The issue below was found during a code review. Follow the provided context and guidance below and implement a solution

### Issue description
Config-driven namespace parsing can produce empty namespace entries (e.g., trailing commas or extra whitespace). With the new namespace validator, those empty entries now raise `ValueError` during `fetch_utilization_from_prometheus`, aborting runs that previously proceeded.

### Issue Context
`read_configuration()` splits the namespaces string but does not remove empty tokens; `main()` only checks `if not namespaces` (list-level), not whether entries are non-empty.

### Fix Focus Areas
- utils/chaos_recommender/chaos_recommender.py[134-136]
- utils/chaos_recommender/chaos_recommender.py[287-290]
- krkn/chaos_recommender/prometheus.py[154-156]

### Suggested fix
- After splitting namespaces in `read_configuration()`, strip and filter empties, e.g.:
 - `namespaces = [ns.strip() for ns in namespaces if ns and ns.strip()]`
- Optionally, strengthen the `main()` validation to reject lists that become empty after filtering (so the error message is clearer: “No namespaces provided”).
- Keep the allowlist validation in `fetch_utilization_from_prometheus()` as the final guard.

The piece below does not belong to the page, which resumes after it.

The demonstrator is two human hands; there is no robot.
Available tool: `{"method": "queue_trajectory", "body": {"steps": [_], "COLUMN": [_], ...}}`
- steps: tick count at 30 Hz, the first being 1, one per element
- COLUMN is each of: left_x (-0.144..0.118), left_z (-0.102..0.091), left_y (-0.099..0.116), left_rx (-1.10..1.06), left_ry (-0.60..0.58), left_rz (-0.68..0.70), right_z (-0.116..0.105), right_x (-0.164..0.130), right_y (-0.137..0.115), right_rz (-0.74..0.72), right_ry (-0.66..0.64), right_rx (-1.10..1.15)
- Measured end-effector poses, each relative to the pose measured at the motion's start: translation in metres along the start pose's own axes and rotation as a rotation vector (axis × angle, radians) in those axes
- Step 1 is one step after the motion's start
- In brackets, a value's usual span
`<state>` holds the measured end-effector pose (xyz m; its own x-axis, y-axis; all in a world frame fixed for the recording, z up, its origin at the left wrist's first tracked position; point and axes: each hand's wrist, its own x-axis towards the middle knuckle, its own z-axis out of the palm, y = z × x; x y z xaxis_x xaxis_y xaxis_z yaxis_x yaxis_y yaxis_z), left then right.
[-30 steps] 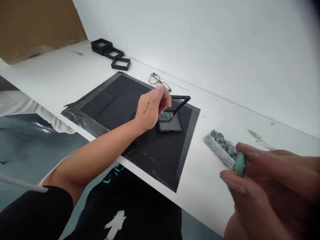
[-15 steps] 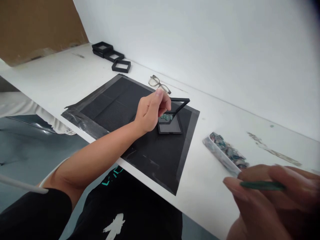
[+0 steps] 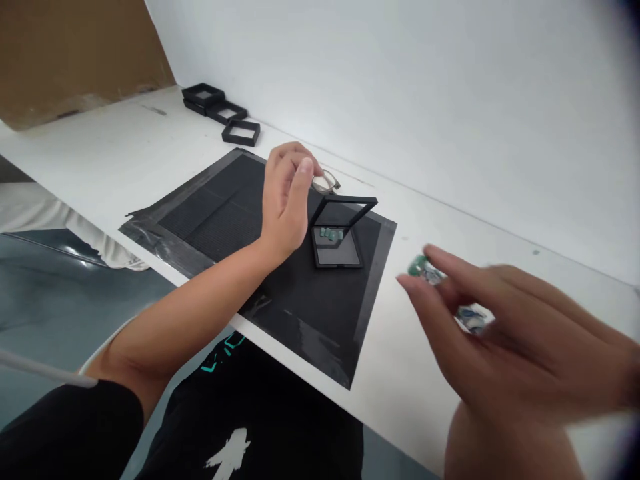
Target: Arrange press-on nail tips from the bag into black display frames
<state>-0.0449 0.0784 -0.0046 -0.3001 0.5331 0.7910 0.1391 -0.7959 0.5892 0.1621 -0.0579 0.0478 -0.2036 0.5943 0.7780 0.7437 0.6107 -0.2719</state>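
Note:
A small black display box lies on the black mat, its framed lid standing up. Several small green stones rest inside it. My left hand hovers just left of the lid with fingers loosely curled and apart, holding nothing. My right hand, blurred, is over the white table to the right of the mat and pinches a green stone between thumb and forefinger. It hides most of a clear tray of stones.
Eyeglasses lie behind the box near the wall. Three black frame boxes sit at the far left of the white table. Brown cardboard leans at the back left. The table's front edge runs above my lap.
My left hand has lifted off the lid and risen; the lid stays up. My right hand has swung left toward the box, carrying the green stone.

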Motion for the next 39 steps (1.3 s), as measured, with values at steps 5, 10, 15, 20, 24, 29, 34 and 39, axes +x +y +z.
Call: {"method": "queue_trajectory", "body": {"steps": [5, 10, 15, 20, 24, 29, 34, 39], "left_x": [-0.006, -0.014, -0.009, -0.007, -0.005, -0.005, -0.009, -0.005], "left_z": [-0.001, 0.001, 0.0, -0.002, -0.003, -0.002, -0.002, -0.006], "left_y": [-0.022, -0.024, -0.009, -0.001, 0.002, 0.0, -0.01, -0.016], "left_rx": [0.134, 0.264, 0.366, 0.402, 0.407, 0.363, 0.288, 0.265], "left_ry": [-0.071, -0.122, -0.377, -0.491, -0.542, -0.573, -0.622, -0.682], "left_rz": [-0.201, -0.395, -0.489, -0.485, -0.465, -0.446, -0.406, -0.377], "right_z": [0.038, 0.063, 0.086, 0.101, 0.107, 0.114, 0.121, 0.116], "right_x": [0.005, 0.013, 0.034, 0.035, 0.028, 0.022, 0.016, 0.012], "right_y": [0.012, 0.02, 0.023, 0.027, 0.034, 0.043, 0.05, 0.05], "right_rz": [0.165, 0.392, 0.443, 0.481, 0.521, 0.582, 0.641, 0.653], "right_ry": [-0.167, -0.531, -0.681, -0.748, -0.744, -0.669, -0.56, -0.418], "right_rx": [-0.25, -0.462, -0.507, -0.512, -0.479, -0.424, -0.33, -0.196]}}
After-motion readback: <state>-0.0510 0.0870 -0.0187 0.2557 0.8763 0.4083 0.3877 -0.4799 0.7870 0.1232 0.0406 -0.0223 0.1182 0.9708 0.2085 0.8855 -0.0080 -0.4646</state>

ⓘ Copy this prompt and use it to remediate the issue with your preferred AI generation tools

---

ⓘ The new review experience is currently in Beta. Learn more

[Copilot]

Pull request overview

This PR mitigates PromQL injection risk in the chaos recommender by validating user-provided inputs before interpolating them into Prometheus query strings.

Changes:

• Added allowlist-based validators for namespace, pod name, and scrape duration inputs.
• Integrated validation into chaos_recommender/prometheus.py before constructing PromQL queries.
• Added unit tests covering accepted and rejected inputs (including injection-shaped strings).

Reviewed changes

Copilot reviewed 3 out of 3 changed files in this pull request and generated 5 comments.

File	Description
krkn/chaos_recommender/prometheus.py	Calls new validators prior to building PromQL queries (but currently introduces a runtime NameError due to a removed constant).
krkn/chaos_recommender/validators.py	Introduces regex-based input validators used to block unsafe PromQL interpolation.
tests/test_chaos_recommender_prometheus.py	Adds unit tests to verify validators reject malformed/injection-like values.

[1PoPTRoN]

Hey @paigerube14 @chaitanyaenr,
I've opened a PR to address the PromQL injection vulnerability in chaos_recommender/prometheus.py. Namespace, scrape_duration, and pod name values were being interpolated directly into PromQL query strings without any sanitization, a crafted input could break query syntax or probe data from other namespaces. Added regex-based allowlist validators in a separate module along with 24 unit tests. Would appreciate your review when you get a chance, this one's a real security risk so I wanted to make sure it's on your radar!